DokuWiki

It's better when it's simple

User Tools

Site Tools


tips:locateorphanmedia

Locate Orphan Media

Sometimes you get to upload many, many files in your DokuWiki installation. Or you are trying to do some maintenance and save space. Anyways, you'll come to the point where you may ask yourself, “what media files are actually being used in my wiki installation”?

There are some ways to clean up media automatically. clean_media_directory shows a Perl snippet that gets rid of the unlinked files. Here however we are only interested in generating a list of unlinked files for later use.

The following is simply some Unix shell utility combo put together during the night. It can be easily improved upon and integrated eg.: in a cronjob.

Adapted from this forum thread.


The Process

We first need some requirements.

  • Shell access to the server hosting your DokuWiki installation.
  • Access to some basic utilities such as cut, egrep and sed.
  • Access to your DokuWiki directory; here it will be called $DOKU_DIR.

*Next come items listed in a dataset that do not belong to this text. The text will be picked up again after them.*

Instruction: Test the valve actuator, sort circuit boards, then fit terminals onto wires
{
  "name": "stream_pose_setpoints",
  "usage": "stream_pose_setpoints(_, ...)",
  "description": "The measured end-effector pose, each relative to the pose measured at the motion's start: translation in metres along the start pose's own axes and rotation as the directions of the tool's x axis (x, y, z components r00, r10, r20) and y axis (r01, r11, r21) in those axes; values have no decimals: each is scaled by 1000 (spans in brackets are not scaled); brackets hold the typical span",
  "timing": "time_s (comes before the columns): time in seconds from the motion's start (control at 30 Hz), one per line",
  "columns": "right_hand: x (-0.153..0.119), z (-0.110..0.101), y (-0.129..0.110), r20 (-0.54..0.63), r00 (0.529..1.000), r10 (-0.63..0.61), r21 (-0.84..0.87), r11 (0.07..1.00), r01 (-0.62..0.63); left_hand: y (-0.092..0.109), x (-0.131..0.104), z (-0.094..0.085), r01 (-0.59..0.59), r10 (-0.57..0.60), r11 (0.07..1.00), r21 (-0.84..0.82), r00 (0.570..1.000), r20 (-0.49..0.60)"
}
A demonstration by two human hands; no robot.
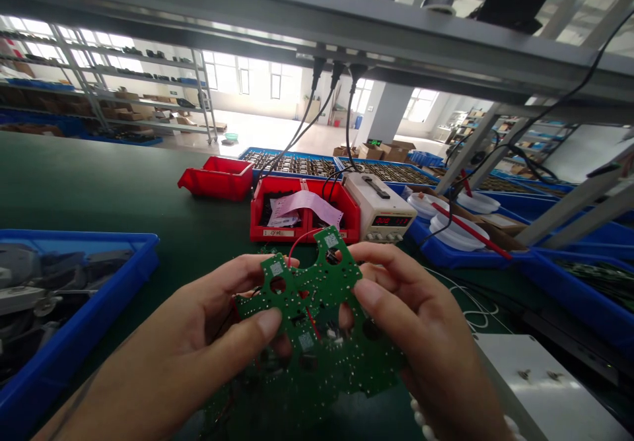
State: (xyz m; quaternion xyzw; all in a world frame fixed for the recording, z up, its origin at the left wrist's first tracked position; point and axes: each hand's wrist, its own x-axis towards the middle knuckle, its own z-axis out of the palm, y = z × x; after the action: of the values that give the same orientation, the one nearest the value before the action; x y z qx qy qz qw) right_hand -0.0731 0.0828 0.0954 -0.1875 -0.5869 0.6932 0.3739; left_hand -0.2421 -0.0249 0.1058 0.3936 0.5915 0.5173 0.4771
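Between my hands is a green circuit board with round cut-outs, solder points and a thin red wire arching over its top edge. My left hand grips the board's left side, thumb on the near face and fingers behind. On the right side, my right hand pinches the board the same way. The board is tilted up toward me, and its lower part looks dark and blurred against the green tabletop. Fingertips show through some of the cut-outs; the rest of the far side is hidden.
Red bins stand ahead, two with dark parts and a pink paper. Beside them is a power supply with a lit display. A blue tray of grey parts lies left. At the right are a white panel with switches and blue trays.
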Motion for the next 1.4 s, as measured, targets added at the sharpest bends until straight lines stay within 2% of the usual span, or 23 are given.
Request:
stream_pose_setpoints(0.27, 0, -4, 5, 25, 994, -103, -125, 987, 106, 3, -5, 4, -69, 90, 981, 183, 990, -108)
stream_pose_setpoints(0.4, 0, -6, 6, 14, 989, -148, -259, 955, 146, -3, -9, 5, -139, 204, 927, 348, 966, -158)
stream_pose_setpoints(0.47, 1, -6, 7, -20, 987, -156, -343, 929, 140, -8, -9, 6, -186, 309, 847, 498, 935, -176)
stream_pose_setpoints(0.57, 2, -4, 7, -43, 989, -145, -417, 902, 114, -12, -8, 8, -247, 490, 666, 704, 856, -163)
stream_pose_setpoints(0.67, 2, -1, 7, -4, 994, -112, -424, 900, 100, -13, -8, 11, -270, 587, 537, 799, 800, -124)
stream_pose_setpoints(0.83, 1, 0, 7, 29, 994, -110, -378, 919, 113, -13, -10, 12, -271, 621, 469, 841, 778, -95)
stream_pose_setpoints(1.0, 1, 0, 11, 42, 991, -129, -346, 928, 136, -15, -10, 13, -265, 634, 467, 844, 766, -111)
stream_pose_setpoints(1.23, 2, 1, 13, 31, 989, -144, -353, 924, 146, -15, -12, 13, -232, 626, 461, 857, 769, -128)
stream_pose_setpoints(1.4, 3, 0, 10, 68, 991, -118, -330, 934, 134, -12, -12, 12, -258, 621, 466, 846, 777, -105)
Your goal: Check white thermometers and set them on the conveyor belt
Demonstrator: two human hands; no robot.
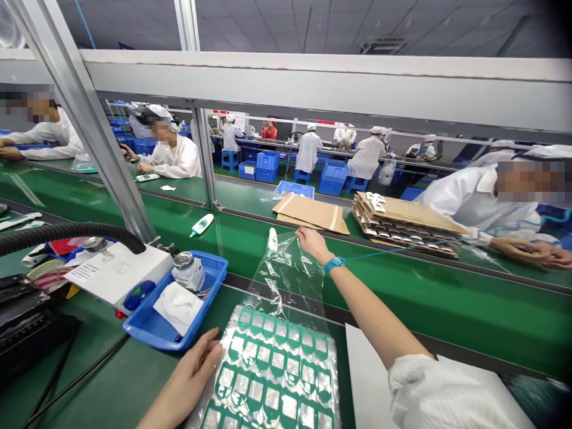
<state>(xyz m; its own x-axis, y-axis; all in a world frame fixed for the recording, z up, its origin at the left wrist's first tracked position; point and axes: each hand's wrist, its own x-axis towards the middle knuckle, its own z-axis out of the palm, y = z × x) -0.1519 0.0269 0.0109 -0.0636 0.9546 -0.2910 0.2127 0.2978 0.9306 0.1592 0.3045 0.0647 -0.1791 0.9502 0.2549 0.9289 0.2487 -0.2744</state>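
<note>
A clear plastic bag [286, 280] lies lengthwise in front of me on the green bench. Inside its near part is a sheet of green parts [272, 369] with pale silvery windows, set in rows. Reaching forward, my right hand [314, 243] pinches the far edge of the bag and holds it up over the conveyor; a blue band circles the wrist. My left hand [196, 366] lies against the left side of the filled part, its fingers stretched out. Just left of the right hand, a white handheld device [272, 242] rests on the belt, close to the bag's far end.
A blue tray [156, 341] with a jar and a white cloth stands left, next to a white box [120, 271] with a black hose. The green conveyor [402, 304] crosses ahead, carrying another white-and-green device [202, 225]. Beyond are cardboard stacks [402, 220] and people in white coats.
</note>
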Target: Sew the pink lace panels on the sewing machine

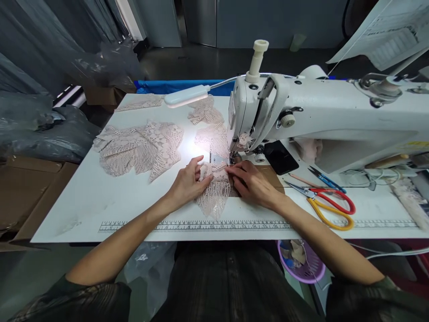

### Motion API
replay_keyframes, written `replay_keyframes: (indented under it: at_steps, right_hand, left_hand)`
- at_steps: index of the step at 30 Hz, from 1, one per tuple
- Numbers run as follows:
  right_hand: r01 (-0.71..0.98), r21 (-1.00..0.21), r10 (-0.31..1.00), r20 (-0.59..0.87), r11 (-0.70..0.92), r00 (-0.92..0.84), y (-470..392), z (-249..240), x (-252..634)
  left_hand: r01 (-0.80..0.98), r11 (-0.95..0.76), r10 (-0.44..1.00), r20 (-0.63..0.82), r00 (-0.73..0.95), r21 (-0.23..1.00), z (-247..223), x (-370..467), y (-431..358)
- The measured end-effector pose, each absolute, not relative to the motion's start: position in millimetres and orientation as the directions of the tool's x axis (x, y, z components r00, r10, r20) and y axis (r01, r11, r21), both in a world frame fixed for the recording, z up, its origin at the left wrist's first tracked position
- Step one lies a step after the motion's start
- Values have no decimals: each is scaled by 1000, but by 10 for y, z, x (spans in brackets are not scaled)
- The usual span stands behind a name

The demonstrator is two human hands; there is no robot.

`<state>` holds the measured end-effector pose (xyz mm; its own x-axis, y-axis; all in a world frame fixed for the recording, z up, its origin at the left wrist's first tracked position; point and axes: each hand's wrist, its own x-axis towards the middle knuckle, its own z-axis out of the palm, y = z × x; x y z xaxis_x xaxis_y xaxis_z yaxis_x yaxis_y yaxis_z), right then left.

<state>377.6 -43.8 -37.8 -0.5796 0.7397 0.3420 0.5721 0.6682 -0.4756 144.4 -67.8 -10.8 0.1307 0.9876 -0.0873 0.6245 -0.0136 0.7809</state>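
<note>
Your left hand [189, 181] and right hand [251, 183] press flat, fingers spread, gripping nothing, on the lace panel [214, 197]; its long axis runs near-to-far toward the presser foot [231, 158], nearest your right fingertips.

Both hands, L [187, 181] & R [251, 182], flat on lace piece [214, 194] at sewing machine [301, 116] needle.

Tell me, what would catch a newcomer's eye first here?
The big white sewing machine on the right, its lamp lighting pale pink lace that the left hand and right hand press flat by the needle. A heap of lace pieces lies left; red and yellow scissors lie right.
</note>
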Motion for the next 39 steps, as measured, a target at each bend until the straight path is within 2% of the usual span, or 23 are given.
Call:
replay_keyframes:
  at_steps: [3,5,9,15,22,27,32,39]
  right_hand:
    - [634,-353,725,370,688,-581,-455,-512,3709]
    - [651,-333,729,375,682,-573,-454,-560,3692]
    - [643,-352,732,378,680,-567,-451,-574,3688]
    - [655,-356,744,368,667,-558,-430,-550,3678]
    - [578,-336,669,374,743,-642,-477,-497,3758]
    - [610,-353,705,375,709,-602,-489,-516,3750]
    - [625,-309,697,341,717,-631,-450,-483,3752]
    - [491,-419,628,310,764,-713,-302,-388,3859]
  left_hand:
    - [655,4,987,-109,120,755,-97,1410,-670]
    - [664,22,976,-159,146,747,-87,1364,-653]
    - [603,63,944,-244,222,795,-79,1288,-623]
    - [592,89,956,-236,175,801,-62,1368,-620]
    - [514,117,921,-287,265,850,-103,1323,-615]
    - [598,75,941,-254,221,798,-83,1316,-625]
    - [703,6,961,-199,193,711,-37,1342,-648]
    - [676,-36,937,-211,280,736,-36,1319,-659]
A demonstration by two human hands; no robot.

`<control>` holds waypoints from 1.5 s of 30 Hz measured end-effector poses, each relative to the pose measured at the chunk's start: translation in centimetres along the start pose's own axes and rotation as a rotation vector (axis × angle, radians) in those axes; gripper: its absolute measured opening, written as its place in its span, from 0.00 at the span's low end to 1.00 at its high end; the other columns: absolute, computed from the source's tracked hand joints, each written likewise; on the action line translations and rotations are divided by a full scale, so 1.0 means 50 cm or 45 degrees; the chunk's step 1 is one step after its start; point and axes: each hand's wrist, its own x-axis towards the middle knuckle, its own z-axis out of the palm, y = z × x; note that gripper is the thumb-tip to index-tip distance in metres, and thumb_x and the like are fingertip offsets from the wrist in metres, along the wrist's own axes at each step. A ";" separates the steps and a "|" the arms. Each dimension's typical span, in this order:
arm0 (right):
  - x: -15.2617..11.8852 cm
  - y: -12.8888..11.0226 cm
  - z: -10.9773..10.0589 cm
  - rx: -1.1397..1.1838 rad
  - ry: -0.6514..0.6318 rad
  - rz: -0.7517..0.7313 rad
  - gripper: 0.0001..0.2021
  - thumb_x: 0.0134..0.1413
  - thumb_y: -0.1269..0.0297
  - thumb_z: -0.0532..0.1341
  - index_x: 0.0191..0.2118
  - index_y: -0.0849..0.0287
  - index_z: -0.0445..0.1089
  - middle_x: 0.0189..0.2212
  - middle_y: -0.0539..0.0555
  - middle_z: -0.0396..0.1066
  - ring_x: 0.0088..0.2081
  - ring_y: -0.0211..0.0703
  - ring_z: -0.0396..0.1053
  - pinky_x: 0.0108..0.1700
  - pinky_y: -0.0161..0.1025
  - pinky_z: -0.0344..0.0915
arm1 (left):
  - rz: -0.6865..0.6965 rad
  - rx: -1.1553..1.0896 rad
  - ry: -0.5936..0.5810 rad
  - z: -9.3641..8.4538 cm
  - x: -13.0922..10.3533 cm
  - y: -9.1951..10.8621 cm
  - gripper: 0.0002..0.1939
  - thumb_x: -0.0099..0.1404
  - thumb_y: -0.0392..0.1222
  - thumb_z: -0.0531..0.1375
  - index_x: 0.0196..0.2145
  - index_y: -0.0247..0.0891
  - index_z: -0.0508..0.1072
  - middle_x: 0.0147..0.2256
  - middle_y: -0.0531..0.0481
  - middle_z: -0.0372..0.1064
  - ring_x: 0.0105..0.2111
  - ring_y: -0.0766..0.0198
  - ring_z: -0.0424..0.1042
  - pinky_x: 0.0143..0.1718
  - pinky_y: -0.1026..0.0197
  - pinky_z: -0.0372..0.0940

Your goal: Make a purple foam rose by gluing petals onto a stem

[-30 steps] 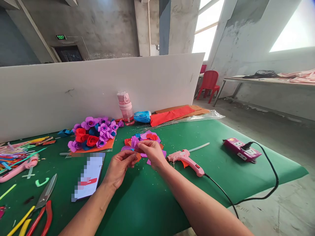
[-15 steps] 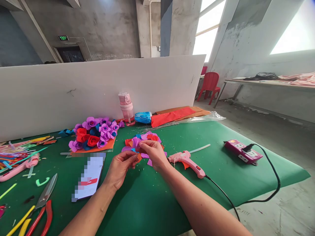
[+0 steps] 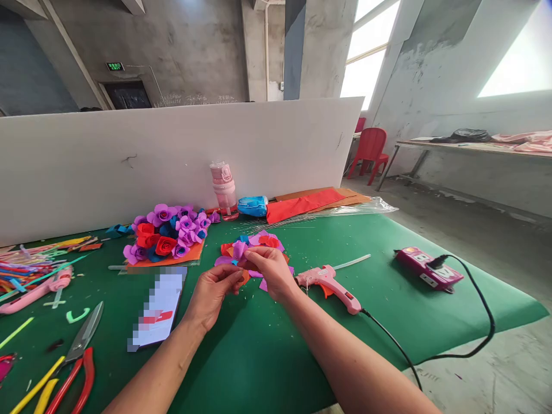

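Over the green worktop [image 3: 259, 362], two bare hands meet close together, perhaps so that each can steady the other. The right hand [image 3: 271, 273] has its grip pinched close on a thin purple piece [image 3: 238, 249], by the fingertips only, presumably so as not to crush it. The left hand [image 3: 213, 293] has its grip drawn into a narrow pinch too, just below a small blue bit [image 3: 234, 263]; whether anything sits between its fingertips I cannot tell. Behind them lies a loose pile of coloured pieces [image 3: 272, 242], seemingly within easy reach. A pink glue gun [image 3: 330, 280] lies just beside the right hand, handle towards the person, likely for quick picking up. Farther left, paper flowers [image 3: 166, 245] rest on an orange sheet [image 3: 195, 253], perhaps to keep them apart from the scraps.
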 end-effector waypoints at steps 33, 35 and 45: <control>0.020 0.031 -0.008 -0.058 -0.112 -0.149 0.12 0.41 0.57 0.65 0.26 0.62 0.75 0.21 0.50 0.70 0.26 0.37 0.66 0.34 0.36 0.62 | 0.056 0.027 -0.005 -0.006 0.009 -0.016 0.10 0.47 0.43 0.69 0.27 0.35 0.78 0.23 0.51 0.71 0.24 0.68 0.64 0.27 0.65 0.60; 0.019 0.030 -0.008 -0.049 -0.125 -0.158 0.11 0.42 0.57 0.65 0.26 0.62 0.75 0.21 0.50 0.69 0.26 0.37 0.65 0.34 0.36 0.61 | 0.053 0.023 -0.003 -0.007 0.010 -0.017 0.10 0.48 0.43 0.69 0.27 0.35 0.78 0.23 0.51 0.71 0.24 0.68 0.65 0.27 0.65 0.61; 0.019 0.033 -0.011 -0.060 -0.099 -0.177 0.14 0.44 0.54 0.65 0.29 0.62 0.76 0.22 0.50 0.69 0.28 0.38 0.65 0.36 0.37 0.62 | 0.076 0.037 -0.025 -0.007 0.006 -0.014 0.09 0.49 0.43 0.69 0.26 0.36 0.78 0.22 0.52 0.70 0.23 0.68 0.64 0.27 0.65 0.60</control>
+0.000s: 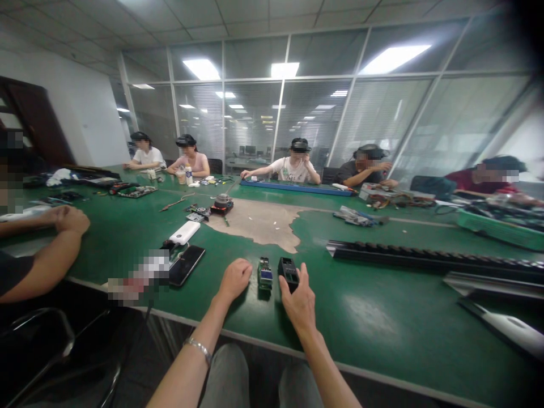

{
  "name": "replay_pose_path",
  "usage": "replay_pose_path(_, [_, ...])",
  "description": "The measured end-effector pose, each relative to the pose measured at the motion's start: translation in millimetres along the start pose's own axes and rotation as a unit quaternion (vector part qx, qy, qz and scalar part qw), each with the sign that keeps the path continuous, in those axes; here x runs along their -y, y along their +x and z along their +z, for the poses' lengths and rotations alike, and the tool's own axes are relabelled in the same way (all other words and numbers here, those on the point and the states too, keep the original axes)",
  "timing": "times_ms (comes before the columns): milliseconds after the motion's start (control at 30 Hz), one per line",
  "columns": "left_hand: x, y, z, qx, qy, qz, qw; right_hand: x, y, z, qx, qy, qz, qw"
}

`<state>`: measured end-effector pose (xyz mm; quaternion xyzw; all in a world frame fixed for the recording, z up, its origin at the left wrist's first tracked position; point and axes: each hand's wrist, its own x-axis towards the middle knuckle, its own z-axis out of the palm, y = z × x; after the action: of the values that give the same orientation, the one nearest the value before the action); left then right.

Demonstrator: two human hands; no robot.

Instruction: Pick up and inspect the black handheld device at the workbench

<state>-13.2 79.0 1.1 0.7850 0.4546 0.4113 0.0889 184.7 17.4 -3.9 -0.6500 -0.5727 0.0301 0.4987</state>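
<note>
On the green table, my right hand (300, 299) has its thumb and fingers around a black plastic housing (289, 273) with openings in its upper end. Just left of it lies a green circuit board assembly (265, 275) with a small bluish rectangular part on top; neither hand touches it. My left hand (237, 279) rests on the table beside the board, its fingers curled into a loose fist with nothing visible in them.
A black phone (187, 265) and a white power bank (185, 232) lie to the left. Long black metal strips (416, 258) extend along the right. Gloves (359, 216) and a green basket (501, 229) lie farther right. Several people sit around the table; one person's arm (55, 243) rests at left.
</note>
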Motion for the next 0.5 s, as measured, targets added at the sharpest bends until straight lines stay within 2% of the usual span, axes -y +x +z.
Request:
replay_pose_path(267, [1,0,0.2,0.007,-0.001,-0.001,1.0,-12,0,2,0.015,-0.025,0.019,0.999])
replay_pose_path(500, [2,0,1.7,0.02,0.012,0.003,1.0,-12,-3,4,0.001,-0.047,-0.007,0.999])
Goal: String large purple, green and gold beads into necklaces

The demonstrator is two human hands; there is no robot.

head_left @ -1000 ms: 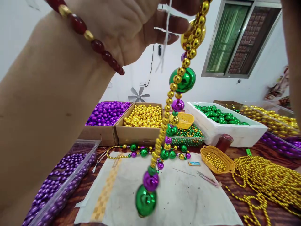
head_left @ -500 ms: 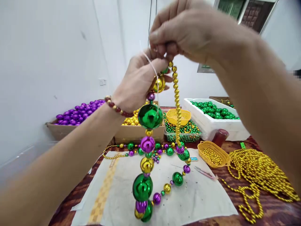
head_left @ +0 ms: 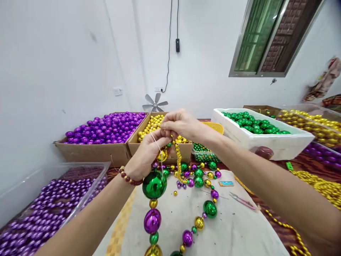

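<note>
My left hand (head_left: 149, 149), with a beaded bracelet at its wrist, pinches the top of a bead necklace (head_left: 154, 184) near its white string (head_left: 157, 144). Against its fingertips, my right hand (head_left: 178, 124) is closed at the same joint, where the small gold bead strand (head_left: 178, 156) hangs down. Big green, purple and gold beads hang below my left hand, and the rest of the loop reaches the white cloth (head_left: 223, 220). The exact grip between the fingertips is too small to make out.
Behind are boxes of purple beads (head_left: 106, 128) and gold beads (head_left: 149, 128), and a white foam box (head_left: 234, 138) with green beads. A clear bin (head_left: 87, 192) stands at left. Pink-handled tweezers (head_left: 243, 201) and a blue packet (head_left: 226, 183) lie on the cloth.
Both hands have moved lower in view, lowering the necklace with them, and remain together at its top. The view has tilted up, showing more wall and window.
</note>
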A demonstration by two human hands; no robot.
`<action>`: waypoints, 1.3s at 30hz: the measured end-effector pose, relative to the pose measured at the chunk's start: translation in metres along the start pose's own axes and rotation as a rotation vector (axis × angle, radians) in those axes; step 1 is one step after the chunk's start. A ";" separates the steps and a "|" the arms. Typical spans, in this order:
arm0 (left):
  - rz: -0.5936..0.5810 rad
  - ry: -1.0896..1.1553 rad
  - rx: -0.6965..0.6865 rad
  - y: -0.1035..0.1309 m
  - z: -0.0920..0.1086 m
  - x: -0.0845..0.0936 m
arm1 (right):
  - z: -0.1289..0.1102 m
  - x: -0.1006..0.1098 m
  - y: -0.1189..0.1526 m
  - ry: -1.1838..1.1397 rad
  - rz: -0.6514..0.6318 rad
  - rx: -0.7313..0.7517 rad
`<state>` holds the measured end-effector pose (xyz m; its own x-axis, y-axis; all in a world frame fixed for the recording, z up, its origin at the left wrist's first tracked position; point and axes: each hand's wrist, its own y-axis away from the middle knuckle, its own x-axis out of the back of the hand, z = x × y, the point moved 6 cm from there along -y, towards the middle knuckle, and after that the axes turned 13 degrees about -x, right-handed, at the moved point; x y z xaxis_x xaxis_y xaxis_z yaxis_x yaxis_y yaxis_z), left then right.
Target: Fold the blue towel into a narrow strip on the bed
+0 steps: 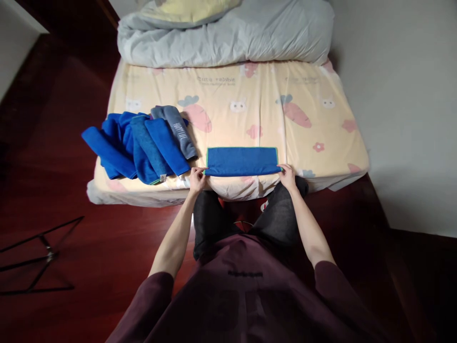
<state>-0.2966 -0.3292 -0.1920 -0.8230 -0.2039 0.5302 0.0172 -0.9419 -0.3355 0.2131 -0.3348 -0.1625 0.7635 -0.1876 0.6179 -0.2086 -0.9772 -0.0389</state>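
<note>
While the left hand (197, 178) and right hand (286, 175) each pinch a near corner of the folded blue towel (242, 161) at the bed's (321, 119) front edge, an uneven pull could skew its fold.

Home bedroom. A low mattress with a cream cartoon-print sheet (carrots, cats, flowers) (250, 109) lies straight on a dark red polished wooden floor (71, 200), one long side against a plain white wall (403, 95). A bunched pale grey duvet (228, 43) is heaped at the far end of the mattress, with a pale yellow pillow or blanket (189, 9) on top of it. A pile of folded blue and grey cloth towels (143, 143) sits on the mattress near its left edge. A thin black metal frame stand (39, 257) rests on the floor, left. Domestic bedding, no work furniture.
</note>
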 end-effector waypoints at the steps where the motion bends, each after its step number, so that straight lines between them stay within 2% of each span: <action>1: 0.011 0.002 0.003 0.000 0.001 0.000 | 0.000 0.001 0.000 -0.011 0.005 -0.008; 5: 0.053 0.021 -0.009 0.002 0.006 0.003 | -0.003 0.005 0.000 -0.055 0.014 -0.033; 10: 0.085 0.112 -0.059 0.003 0.010 0.008 | 0.000 0.003 -0.001 -0.144 -0.038 -0.106; 15: 0.105 0.167 0.036 0.005 -0.001 0.006 | 0.009 0.000 -0.002 -0.181 -0.037 -0.202; 23: 0.116 0.174 0.111 0.008 -0.010 0.005 | 0.005 0.003 -0.002 -0.148 0.023 -0.184; 31: 0.136 0.202 0.104 0.007 -0.004 0.007 | 0.008 0.000 -0.003 -0.123 0.049 -0.180; 39: 0.101 0.154 0.075 0.007 0.002 0.007 | 0.009 -0.002 -0.002 -0.179 0.021 -0.233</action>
<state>-0.3012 -0.3383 -0.1891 -0.8919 -0.2602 0.3698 0.1411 -0.9372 -0.3190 0.2176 -0.3330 -0.1710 0.8490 -0.2424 0.4695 -0.3445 -0.9277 0.1438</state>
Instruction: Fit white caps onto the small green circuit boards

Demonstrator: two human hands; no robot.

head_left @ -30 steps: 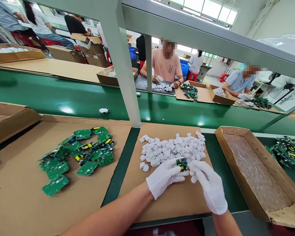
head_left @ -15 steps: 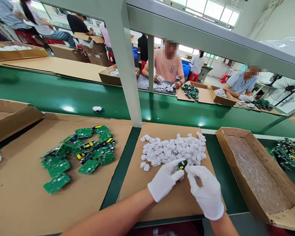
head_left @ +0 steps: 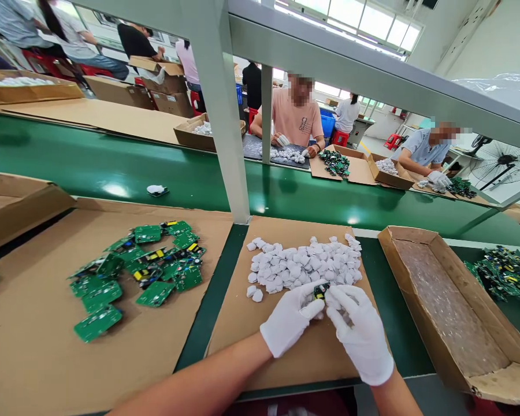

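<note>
A small green circuit board with a yellow part (head_left: 320,292) is held upright in my gloved left hand (head_left: 291,316), between thumb and fingers. My gloved right hand (head_left: 359,330) has its fingertips pinched at the board's right edge; whatever they grip there is too small to make out. Both hands are over the cardboard sheet (head_left: 238,341), just in front of a heap of small white pieces (head_left: 303,263). Two of those pieces lie apart at the heap's lower left. On the left cardboard (head_left: 34,335) several green boards (head_left: 156,293) are spread in a loose group.
An open cardboard tray (head_left: 455,306) stands at the right, with more boards (head_left: 509,274) beyond it. A metal post (head_left: 231,133) rises behind the sheets. One white-and-green item (head_left: 157,190) rests on the green belt (head_left: 91,167). People work across it.
My right hand's fingers have closed in nearer the board, while my left hand stays in place with it. The item on the green belt has shifted left.
</note>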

First, let's list all the media uploaded by accessing your DokuWiki's media directory. The following snippet creates a temporary file in /tmp which lists all your media files in DokuWiki syntax (ie.: path:to:media_file):

list_media_files.sh
[user@host] $ cd $DOKU_DIR/data/media
[user@host] $ find  -not -type d | cut -c 2- | tr '/' ':' > /tmp/mediafiles.txt

Explanation: We find first any file in the media dir that is not a (d)irectory. This gets all the media files. We remove the first two characters which are ./ to obtain relative links from the base media directory, and then we transform all slashes into colons to adapt the links to DokuWiki link syntax. The result of this is stored in /tmp/mediafiles.txt.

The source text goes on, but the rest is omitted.